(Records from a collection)
┄┄┄┄┄┄┄┄┄┄┄┄┄┄┄┄┄┄┄┄

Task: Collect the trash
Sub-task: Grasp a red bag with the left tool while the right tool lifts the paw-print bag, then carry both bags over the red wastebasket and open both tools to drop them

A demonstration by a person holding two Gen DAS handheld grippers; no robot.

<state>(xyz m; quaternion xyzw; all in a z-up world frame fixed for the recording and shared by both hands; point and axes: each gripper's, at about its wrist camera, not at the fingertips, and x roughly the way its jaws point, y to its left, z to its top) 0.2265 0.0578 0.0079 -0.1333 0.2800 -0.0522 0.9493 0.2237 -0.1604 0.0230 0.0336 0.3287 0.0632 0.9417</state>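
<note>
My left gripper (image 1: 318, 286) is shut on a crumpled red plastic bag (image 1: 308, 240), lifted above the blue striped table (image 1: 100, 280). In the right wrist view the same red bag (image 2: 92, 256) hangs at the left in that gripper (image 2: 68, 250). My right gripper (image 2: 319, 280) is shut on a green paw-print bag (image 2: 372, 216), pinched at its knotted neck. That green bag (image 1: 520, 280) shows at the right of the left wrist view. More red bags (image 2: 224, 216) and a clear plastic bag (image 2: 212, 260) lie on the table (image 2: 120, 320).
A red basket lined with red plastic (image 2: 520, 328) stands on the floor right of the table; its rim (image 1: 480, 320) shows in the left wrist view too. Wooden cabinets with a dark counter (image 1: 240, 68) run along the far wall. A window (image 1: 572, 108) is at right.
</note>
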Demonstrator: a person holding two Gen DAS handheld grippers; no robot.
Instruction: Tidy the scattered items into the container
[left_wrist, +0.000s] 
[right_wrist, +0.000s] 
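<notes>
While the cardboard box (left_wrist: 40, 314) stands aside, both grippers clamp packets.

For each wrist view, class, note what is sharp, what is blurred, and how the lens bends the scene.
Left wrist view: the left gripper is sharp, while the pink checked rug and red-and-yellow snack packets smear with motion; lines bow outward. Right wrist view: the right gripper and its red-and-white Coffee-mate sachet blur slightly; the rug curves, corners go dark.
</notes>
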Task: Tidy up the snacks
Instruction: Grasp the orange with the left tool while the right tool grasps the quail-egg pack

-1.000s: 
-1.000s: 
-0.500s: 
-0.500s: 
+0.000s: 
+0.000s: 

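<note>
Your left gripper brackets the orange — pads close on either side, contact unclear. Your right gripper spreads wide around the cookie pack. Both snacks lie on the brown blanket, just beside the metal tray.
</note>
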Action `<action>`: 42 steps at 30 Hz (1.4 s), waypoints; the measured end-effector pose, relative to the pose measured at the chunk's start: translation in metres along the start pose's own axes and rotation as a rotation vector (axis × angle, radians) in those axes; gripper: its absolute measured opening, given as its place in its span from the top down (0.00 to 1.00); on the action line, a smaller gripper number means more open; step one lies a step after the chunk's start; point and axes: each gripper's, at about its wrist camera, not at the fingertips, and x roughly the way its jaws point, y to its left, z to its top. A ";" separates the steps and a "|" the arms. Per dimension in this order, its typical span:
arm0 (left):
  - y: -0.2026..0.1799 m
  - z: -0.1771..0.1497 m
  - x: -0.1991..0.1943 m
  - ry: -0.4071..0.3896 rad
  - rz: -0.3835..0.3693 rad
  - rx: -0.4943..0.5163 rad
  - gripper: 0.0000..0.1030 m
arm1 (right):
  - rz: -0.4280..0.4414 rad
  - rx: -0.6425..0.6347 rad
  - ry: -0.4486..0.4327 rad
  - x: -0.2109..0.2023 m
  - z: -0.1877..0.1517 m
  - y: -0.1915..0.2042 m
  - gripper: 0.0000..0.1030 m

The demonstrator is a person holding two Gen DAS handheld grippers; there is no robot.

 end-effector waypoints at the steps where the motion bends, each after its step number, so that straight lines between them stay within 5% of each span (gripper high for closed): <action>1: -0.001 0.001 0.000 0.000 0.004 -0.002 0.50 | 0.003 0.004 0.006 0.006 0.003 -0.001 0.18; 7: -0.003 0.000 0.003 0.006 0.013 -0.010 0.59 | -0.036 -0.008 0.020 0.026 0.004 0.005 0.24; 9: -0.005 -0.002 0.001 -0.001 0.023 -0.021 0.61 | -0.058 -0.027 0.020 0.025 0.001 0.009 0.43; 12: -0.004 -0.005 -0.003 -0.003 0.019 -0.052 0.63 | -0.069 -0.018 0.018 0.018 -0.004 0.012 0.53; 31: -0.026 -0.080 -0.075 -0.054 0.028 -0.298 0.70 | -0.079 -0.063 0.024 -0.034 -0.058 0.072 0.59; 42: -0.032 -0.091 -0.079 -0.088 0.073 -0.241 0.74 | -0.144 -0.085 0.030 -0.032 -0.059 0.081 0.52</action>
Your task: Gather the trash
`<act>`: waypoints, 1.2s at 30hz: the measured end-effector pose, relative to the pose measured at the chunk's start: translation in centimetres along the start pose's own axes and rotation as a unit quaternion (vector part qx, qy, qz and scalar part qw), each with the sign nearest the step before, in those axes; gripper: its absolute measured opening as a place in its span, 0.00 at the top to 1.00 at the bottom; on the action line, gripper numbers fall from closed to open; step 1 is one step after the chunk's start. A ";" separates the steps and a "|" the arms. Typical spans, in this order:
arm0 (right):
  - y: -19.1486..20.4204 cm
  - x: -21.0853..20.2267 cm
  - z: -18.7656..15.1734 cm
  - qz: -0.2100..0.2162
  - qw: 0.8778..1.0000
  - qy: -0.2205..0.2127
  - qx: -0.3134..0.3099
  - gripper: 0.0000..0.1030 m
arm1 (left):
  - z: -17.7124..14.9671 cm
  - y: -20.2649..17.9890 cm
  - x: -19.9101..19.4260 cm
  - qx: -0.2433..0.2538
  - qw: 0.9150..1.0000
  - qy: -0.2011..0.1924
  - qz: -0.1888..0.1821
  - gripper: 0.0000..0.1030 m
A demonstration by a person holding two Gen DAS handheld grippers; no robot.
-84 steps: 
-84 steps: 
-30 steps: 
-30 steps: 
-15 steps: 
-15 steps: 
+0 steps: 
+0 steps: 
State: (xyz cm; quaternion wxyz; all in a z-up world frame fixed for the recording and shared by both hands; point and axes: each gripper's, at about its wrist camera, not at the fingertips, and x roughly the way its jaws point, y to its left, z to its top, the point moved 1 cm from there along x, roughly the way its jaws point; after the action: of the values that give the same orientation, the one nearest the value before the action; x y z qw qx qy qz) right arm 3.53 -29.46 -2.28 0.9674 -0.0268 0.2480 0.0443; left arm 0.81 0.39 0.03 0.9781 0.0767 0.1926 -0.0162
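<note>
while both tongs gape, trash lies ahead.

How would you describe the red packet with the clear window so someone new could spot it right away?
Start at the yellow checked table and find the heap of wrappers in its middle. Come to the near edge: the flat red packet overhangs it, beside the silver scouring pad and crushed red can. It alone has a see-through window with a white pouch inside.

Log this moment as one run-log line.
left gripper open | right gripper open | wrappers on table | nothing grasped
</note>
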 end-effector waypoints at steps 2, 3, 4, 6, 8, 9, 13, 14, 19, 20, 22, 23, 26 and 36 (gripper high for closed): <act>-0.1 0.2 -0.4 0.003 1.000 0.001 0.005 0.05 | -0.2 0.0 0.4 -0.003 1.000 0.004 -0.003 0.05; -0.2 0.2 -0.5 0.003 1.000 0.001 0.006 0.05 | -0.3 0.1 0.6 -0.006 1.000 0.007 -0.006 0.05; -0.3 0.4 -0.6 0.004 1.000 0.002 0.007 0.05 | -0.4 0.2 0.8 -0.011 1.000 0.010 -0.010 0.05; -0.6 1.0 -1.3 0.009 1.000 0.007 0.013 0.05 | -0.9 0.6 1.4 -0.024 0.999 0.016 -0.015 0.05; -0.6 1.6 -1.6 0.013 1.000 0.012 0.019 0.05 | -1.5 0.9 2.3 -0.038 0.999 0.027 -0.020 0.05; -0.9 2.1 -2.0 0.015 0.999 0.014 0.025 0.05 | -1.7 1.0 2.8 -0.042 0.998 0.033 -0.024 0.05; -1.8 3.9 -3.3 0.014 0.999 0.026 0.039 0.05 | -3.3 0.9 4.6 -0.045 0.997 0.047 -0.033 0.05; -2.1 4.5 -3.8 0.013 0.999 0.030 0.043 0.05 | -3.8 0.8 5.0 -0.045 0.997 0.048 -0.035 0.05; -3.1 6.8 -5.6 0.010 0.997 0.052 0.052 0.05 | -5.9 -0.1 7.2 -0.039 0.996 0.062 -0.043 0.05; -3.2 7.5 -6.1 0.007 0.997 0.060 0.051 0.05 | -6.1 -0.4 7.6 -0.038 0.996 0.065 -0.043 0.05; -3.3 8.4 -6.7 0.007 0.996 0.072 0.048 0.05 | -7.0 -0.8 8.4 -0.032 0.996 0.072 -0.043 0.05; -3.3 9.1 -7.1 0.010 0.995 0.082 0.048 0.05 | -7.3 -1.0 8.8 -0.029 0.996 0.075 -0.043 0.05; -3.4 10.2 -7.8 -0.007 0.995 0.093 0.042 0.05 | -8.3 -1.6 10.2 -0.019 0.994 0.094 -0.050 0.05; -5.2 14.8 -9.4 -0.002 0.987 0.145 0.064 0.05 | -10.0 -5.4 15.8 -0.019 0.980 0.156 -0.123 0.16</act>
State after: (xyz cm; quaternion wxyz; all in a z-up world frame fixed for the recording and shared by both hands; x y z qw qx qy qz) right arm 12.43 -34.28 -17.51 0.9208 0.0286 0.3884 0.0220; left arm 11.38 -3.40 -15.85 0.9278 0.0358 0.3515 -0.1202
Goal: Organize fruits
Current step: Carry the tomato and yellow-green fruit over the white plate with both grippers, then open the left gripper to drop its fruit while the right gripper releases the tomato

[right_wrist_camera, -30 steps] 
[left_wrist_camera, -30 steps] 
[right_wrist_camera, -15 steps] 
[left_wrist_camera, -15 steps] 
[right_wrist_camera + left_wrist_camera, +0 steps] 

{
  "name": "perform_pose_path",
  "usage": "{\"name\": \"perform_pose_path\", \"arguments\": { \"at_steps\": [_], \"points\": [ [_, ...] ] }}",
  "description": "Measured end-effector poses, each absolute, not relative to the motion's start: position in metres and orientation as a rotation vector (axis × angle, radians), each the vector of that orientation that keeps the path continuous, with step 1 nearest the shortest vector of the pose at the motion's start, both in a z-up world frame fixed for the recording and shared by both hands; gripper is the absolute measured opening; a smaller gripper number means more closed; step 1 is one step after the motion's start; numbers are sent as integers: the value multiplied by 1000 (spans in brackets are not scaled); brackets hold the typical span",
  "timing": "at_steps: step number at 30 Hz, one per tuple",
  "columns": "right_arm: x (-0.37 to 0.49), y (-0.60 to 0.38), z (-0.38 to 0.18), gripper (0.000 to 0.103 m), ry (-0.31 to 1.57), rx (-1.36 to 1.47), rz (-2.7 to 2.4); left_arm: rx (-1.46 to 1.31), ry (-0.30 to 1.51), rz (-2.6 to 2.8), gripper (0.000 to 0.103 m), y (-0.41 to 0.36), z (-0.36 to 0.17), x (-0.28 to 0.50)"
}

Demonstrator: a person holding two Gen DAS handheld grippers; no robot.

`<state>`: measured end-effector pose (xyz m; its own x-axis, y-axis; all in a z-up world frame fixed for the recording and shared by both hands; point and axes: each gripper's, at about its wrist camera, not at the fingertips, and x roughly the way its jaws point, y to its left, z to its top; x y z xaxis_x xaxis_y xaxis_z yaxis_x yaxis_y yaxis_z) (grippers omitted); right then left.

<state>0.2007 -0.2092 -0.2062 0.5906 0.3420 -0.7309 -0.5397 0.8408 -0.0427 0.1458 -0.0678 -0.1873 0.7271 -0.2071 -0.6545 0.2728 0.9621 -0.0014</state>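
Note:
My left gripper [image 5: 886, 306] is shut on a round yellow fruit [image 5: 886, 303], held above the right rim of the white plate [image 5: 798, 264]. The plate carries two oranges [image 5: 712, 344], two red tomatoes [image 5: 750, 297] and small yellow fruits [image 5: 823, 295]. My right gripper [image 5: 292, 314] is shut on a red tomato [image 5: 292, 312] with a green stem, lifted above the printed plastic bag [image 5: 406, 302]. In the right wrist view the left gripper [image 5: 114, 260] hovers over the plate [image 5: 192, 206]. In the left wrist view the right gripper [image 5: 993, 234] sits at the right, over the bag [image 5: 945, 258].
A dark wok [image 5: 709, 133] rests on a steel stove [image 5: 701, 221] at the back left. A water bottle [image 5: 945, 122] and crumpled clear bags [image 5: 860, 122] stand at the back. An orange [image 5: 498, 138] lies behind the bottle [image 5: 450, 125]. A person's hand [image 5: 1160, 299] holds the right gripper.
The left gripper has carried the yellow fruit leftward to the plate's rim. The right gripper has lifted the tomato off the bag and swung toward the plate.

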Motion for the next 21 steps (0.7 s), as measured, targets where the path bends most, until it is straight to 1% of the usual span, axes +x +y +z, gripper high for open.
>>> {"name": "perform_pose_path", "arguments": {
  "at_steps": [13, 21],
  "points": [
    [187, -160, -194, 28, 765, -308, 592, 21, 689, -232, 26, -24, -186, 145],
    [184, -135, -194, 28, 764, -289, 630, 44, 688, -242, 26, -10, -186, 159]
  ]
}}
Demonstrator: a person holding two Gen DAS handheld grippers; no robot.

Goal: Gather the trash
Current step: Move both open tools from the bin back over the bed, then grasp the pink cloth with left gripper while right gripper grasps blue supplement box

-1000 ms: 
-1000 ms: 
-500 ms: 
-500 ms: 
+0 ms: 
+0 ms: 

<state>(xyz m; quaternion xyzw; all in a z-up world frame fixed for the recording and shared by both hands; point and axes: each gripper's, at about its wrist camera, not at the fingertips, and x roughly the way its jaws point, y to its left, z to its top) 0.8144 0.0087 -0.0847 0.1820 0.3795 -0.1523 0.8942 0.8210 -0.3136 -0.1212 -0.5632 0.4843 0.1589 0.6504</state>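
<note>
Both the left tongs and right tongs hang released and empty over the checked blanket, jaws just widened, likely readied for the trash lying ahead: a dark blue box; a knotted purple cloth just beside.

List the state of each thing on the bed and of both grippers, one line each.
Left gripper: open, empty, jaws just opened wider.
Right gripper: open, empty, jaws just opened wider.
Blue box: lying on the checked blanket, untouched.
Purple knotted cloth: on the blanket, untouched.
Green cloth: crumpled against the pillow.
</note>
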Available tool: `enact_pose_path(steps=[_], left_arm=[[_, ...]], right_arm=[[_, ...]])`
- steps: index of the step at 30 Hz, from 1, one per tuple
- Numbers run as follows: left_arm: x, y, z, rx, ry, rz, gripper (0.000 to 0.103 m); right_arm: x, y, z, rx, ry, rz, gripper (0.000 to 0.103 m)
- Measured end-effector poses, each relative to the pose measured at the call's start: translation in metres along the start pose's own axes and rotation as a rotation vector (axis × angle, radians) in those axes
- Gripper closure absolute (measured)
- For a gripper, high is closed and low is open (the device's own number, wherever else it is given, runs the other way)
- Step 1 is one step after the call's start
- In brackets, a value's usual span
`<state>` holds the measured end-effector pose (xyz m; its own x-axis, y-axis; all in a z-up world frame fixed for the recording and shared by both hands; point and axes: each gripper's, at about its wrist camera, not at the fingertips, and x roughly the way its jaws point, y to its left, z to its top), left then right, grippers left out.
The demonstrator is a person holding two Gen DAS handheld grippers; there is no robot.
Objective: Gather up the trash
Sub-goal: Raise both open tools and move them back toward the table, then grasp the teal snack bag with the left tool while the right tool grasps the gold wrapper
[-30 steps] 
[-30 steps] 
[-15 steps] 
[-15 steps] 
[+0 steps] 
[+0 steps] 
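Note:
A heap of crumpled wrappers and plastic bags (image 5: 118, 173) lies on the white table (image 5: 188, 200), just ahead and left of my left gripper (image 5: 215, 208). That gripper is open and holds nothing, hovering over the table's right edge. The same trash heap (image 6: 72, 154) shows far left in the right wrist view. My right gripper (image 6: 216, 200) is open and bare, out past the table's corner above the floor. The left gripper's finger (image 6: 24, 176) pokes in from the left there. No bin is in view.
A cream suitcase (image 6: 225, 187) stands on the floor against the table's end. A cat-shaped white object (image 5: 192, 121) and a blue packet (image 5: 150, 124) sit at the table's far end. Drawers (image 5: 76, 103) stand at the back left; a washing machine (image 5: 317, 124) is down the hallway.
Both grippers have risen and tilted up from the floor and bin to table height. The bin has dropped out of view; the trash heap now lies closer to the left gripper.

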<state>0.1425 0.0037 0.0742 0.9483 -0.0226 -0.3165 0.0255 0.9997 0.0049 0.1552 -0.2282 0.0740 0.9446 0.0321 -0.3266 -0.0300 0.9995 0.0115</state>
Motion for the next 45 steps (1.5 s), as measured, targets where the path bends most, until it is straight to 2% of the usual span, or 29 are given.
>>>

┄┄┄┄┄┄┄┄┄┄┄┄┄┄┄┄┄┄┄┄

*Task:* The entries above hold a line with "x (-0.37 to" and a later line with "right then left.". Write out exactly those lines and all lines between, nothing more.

*Response area:*
  "columns": "right_arm: x (-0.37 to 0.49), y (-0.60 to 0.38), z (-0.38 to 0.18), gripper (0.000 to 0.103 m), ry (-0.31 to 1.57), rx (-1.36 to 1.47), rz (-2.7 to 2.4); left_arm: rx (-1.46 to 1.31), ry (-0.30 to 1.51), rz (-2.6 to 2.8), gripper (0.000 to 0.103 m), y (-0.41 to 0.36), z (-0.36 to 0.17), x (-0.28 to 0.50)"
}

Demonstrator: a person holding two Gen DAS handheld grippers; no robot.

`<state>`: measured end-effector pose (xyz m; its own x-axis, y-axis; all in a z-up world frame fixed for the recording and shared by both hands; point and axes: each gripper's, at about its wrist camera, not at the fingertips, and x roughly the way its jaws point, y to its left, z to its top; x y z xaxis_x xaxis_y xaxis_z yaxis_x yaxis_y yaxis_z) (grippers omitted); right then left.

This concludes the output for the exercise.